▶ Exercise directions
For the listing below, return the line containing "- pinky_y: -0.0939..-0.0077", the line containing "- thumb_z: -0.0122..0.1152", and all lines in between, exactly as written and nothing else.

▶ Data shown
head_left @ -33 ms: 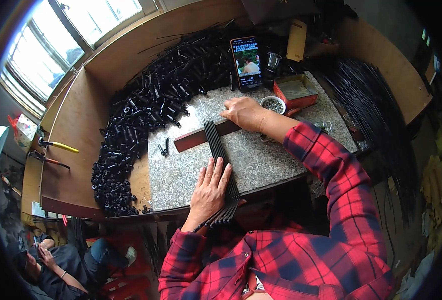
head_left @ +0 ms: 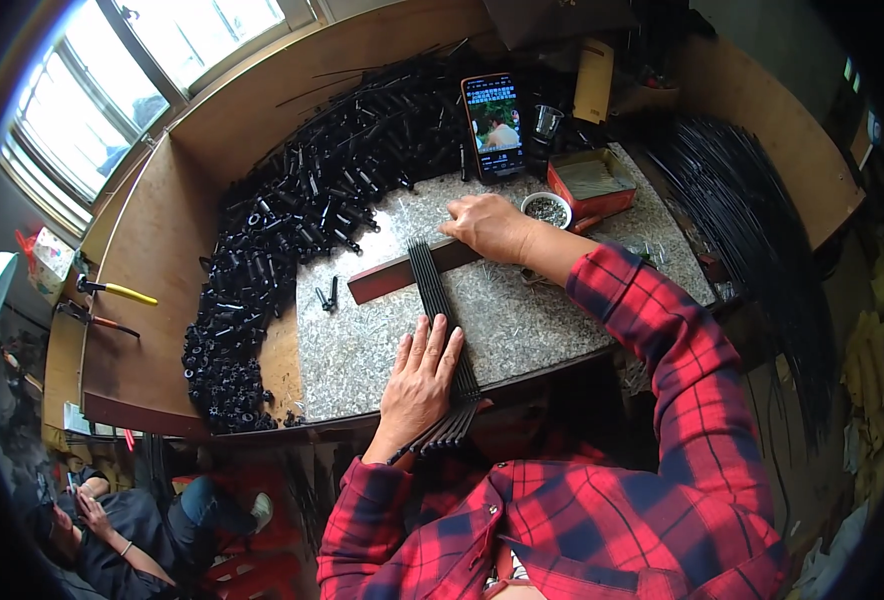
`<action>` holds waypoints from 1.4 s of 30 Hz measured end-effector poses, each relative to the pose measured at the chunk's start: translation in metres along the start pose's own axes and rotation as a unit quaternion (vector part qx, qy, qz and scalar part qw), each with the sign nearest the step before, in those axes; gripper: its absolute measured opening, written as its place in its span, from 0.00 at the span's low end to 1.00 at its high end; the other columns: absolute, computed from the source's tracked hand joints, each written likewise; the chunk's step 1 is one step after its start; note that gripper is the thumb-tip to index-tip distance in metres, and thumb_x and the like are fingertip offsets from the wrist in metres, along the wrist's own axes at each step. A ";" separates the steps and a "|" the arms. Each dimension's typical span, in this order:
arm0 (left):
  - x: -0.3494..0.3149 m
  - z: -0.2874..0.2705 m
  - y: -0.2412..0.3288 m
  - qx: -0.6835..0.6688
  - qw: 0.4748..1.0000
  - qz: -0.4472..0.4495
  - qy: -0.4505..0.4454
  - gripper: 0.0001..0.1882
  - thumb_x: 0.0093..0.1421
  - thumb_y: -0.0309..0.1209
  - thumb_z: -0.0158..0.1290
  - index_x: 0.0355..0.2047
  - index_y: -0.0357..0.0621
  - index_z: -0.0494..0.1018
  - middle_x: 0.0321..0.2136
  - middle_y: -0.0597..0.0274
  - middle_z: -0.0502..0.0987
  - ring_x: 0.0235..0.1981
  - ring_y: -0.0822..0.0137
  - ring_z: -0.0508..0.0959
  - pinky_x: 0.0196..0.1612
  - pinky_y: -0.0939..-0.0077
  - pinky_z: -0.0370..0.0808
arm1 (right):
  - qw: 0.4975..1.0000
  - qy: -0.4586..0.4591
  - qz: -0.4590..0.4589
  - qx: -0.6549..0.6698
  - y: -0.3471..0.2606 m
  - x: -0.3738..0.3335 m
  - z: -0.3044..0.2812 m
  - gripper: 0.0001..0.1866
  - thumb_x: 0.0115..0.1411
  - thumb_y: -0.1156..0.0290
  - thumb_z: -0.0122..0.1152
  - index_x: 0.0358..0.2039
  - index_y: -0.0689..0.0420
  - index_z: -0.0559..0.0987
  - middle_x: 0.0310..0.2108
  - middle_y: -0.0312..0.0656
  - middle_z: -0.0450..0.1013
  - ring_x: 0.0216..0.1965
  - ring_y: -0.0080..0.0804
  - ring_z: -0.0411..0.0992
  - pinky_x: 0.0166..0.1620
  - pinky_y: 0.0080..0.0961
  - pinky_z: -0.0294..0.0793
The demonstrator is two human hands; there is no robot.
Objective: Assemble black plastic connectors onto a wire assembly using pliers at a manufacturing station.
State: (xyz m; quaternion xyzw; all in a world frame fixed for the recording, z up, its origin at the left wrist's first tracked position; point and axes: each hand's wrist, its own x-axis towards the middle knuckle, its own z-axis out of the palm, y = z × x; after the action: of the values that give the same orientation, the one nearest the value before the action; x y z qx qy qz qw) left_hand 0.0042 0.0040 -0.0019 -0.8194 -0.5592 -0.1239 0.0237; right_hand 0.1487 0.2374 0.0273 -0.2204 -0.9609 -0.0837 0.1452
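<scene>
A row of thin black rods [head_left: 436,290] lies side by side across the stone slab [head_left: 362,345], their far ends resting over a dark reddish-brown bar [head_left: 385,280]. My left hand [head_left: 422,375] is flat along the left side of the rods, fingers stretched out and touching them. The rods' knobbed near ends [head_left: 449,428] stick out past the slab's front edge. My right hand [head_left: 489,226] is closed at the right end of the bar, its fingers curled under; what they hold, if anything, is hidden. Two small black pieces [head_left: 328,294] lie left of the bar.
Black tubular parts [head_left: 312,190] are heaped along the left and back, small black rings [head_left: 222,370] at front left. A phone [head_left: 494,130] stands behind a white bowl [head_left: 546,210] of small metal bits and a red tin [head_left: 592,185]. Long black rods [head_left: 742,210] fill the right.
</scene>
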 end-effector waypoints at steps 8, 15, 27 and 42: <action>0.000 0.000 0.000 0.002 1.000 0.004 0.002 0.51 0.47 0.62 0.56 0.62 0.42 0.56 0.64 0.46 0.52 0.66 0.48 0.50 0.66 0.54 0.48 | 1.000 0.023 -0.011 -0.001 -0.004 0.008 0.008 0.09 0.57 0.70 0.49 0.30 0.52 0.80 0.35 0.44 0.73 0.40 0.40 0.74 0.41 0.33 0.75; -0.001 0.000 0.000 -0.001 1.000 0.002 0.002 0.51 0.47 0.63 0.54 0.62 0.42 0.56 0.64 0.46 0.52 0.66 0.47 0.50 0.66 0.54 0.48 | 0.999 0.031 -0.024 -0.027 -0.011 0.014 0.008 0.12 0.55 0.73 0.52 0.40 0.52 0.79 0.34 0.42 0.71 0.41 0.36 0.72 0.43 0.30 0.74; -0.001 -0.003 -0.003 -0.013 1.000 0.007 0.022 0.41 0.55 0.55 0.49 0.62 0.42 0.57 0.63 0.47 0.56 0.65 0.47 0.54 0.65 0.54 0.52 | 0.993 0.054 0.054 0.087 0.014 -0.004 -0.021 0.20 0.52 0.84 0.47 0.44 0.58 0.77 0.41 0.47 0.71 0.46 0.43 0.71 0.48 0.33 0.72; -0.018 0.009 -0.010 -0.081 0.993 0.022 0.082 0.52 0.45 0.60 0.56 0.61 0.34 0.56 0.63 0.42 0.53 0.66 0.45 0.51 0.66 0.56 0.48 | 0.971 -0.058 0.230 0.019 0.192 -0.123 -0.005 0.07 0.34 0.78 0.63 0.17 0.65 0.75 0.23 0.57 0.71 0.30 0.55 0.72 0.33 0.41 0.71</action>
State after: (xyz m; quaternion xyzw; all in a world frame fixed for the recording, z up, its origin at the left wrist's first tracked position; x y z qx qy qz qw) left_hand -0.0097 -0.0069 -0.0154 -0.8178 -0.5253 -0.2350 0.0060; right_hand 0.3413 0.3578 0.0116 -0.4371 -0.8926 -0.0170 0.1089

▶ Solution to the exercise
  - pinky_y: -0.0939..-0.0077
  - pinky_z: -0.0370..0.0808
arm1 (right):
  - qw: 0.4975..1.0000
  - qy: -0.4586..0.4591
  - qz: -0.4590..0.4589
  - qx: -0.6549..0.6698
  - y: -0.3471..0.2606 m
  - x: -0.3738..0.3335 m
  - z: -0.3044..0.2812 m
  - gripper: 0.0001..0.1866
  - thumb_x: 0.0115..0.1411
  - thumb_y: -0.1156..0.0290
  - thumb_z: -0.0122..0.1152

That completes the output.